PROBLEM TO SOLVE >>
Write out the whole listing word for word.
▽
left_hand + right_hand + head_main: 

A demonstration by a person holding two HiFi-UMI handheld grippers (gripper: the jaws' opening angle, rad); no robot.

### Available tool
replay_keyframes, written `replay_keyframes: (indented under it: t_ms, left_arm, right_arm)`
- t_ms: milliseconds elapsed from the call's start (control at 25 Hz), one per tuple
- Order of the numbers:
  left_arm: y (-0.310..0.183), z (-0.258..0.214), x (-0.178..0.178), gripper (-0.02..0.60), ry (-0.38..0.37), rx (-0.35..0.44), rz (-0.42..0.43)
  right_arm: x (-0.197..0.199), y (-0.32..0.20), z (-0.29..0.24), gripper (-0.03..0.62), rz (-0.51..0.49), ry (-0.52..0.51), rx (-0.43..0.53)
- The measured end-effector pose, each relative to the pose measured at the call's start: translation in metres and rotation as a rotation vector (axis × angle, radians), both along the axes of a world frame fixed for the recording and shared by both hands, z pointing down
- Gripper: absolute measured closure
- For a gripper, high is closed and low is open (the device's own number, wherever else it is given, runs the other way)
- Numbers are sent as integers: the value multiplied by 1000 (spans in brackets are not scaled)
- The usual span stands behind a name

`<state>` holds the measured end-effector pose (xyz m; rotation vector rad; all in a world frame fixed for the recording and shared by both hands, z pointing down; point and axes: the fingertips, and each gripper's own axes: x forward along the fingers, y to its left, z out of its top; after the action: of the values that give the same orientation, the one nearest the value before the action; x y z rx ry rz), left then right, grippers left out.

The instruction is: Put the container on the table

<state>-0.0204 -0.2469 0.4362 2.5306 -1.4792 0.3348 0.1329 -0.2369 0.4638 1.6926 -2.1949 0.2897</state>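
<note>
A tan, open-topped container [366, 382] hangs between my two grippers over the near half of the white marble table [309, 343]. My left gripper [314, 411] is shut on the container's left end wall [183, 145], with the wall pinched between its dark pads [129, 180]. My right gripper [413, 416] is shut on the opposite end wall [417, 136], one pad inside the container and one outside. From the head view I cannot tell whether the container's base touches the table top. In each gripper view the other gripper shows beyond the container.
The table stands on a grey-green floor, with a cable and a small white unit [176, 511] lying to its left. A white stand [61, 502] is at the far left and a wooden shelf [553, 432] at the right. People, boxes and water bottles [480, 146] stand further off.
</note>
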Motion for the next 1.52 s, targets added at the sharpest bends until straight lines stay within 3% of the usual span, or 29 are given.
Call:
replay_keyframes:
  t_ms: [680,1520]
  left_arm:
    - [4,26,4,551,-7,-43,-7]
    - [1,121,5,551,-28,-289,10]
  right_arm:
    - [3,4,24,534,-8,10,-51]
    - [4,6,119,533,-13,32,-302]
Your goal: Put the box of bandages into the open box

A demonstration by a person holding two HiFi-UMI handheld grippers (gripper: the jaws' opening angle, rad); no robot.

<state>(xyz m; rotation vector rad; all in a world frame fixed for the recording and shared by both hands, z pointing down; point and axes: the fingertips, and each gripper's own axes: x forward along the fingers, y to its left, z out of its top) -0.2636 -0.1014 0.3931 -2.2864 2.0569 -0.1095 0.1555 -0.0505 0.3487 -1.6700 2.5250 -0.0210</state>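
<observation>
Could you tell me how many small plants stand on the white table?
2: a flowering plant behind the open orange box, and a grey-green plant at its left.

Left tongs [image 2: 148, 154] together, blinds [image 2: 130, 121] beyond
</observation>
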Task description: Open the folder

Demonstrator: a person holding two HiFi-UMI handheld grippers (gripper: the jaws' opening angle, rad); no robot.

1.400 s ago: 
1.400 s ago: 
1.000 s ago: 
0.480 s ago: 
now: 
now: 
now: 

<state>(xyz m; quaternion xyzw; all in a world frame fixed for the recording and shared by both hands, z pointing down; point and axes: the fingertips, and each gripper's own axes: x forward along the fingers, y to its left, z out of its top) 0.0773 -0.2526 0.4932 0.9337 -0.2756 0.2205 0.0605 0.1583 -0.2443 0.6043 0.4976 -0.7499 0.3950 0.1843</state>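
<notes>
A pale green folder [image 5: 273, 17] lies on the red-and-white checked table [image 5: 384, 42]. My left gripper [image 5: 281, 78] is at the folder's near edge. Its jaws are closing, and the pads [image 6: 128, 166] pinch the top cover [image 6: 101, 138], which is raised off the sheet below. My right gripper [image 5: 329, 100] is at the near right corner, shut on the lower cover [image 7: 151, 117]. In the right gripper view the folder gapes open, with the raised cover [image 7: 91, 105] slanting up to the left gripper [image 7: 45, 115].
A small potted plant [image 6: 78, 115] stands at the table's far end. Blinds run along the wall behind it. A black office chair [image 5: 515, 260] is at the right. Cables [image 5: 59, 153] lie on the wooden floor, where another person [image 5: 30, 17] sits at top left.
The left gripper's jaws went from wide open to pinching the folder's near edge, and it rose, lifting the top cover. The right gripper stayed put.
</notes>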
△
TASK ANSWER >>
left_hand + right_hand + head_main: 

A demonstration by a person holding two HiFi-UMI handheld grippers (gripper: the jaws' opening angle, rad); no robot.

### Available tool
replay_keyframes, written `replay_keyframes: (indented under it: t_ms, left_arm, right_arm)`
- t_ms: milliseconds elapsed from the call's start (control at 25 Hz), one per tuple
- Order of the numbers:
  left_arm: y (-0.310..0.183), z (-0.258..0.214), x (-0.178..0.178), gripper (-0.02..0.60), ry (-0.38..0.37), rx (-0.35..0.44), rz (-0.42..0.43)
  right_arm: x (-0.197..0.199), y (-0.32..0.20), z (-0.29..0.24), gripper (-0.03..0.62), rz (-0.51..0.49), ry (-0.52..0.51), rx (-0.43..0.53)
- The measured end-effector pose, each relative to the pose measured at the call's start: translation in metres and rotation as a rotation vector (axis × angle, radians), both along the axes of a world frame fixed for the recording and shared by both hands, z pointing down
- Gripper: absolute measured closure
- For a gripper, high is closed and low is open (the device's own number, wherever else it is given, runs the other way)
- Numbers are sent as integers: the value multiplied by 1000 (spans in brackets are not scaled)
- The usual span stands behind a name

`<state>` holds the measured end-effector pose (xyz m; rotation vector rad; all in a world frame fixed for the recording and shared by both hands, z pointing down; point and axes: the fingertips, and each gripper's own axes: x forward along the fingers, y to its left, z out of its top; after the action: of the values that give the same orientation, the one nearest the value before the action; x y z rx ry rz), left then right, grippers left out.

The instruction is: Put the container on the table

<state>-0.0204 -0.2469 0.4362 2.5306 -1.4792 0.3348 0.1329 -0.2369 0.4638 1.6926 -2.1949 0.2897</state>
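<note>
A tan, open-topped container [366, 382] hangs between my two grippers over the near half of the white marble table [309, 343]. My left gripper [314, 411] is shut on the container's left end wall [183, 145], with the wall pinched between its dark pads [129, 180]. My right gripper [413, 416] is shut on the opposite end wall [417, 136], one pad inside the container and one outside. From the head view I cannot tell whether the container's base touches the table top. In each gripper view the other gripper shows beyond the container.
The table stands on a grey-green floor, with a cable and a small white unit [176, 511] lying to its left. A white stand [61, 502] is at the far left and a wooden shelf [553, 432] at the right. People, boxes and water bottles [480, 146] stand further off.
</note>
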Motion for the next 1.52 s, targets added at the sharpest bends until straight lines stay within 3% of the usual span, or 29 are given.
Call:
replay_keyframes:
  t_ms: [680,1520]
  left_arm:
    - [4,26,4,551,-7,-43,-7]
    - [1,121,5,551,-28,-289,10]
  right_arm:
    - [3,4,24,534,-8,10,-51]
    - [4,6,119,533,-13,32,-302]
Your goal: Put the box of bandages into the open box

A demonstration by a person holding two HiFi-UMI handheld grippers (gripper: the jaws' opening angle, rad); no robot.

<state>(xyz m; rotation vector rad; all in a world frame fixed for the recording and shared by both hands, z pointing down; point and axes: the fingertips, and each gripper's own axes: x forward along the fingers, y to its left, z out of its top) -0.2636 -0.1014 0.3931 -2.2864 2.0569 -0.1095 0.1555 -0.0505 0.3487 -1.6700 2.5250 -0.0210</state>
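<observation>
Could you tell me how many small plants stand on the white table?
2: a flowering plant behind the open orange box, and a grey-green plant at its left.

Left tongs [image 2: 148, 154] together, blinds [image 2: 130, 121] beyond
</observation>
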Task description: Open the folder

Demonstrator: a person holding two HiFi-UMI handheld grippers (gripper: the jaws' opening angle, rad); no robot.

1.400 s ago: 
1.400 s ago: 
1.000 s ago: 
0.480 s ago: 
now: 
now: 
now: 

<state>(xyz m; quaternion xyzw; all in a world frame fixed for the recording and shared by both hands, z pointing down; point and axes: the fingertips, and each gripper's own axes: x forward along the fingers, y to its left, z out of its top) 0.0773 -0.2526 0.4932 0.9337 -0.2756 0.2205 0.0605 0.1583 -0.2443 0.6043 0.4976 -0.7499 0.3950 0.1843</state>
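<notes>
A pale green folder [image 5: 273, 17] lies on the red-and-white checked table [image 5: 384, 42]. My left gripper [image 5: 281, 78] is at the folder's near edge. Its jaws are closing, and the pads [image 6: 128, 166] pinch the top cover [image 6: 101, 138], which is raised off the sheet below. My right gripper [image 5: 329, 100] is at the near right corner, shut on the lower cover [image 7: 151, 117]. In the right gripper view the folder gapes open, with the raised cover [image 7: 91, 105] slanting up to the left gripper [image 7: 45, 115].
A small potted plant [image 6: 78, 115] stands at the table's far end. Blinds run along the wall behind it. A black office chair [image 5: 515, 260] is at the right. Cables [image 5: 59, 153] lie on the wooden floor, where another person [image 5: 30, 17] sits at top left.
The left gripper's jaws went from wide open to pinching the folder's near edge, and it rose, lifting the top cover. The right gripper stayed put.
</notes>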

The answer requires no additions.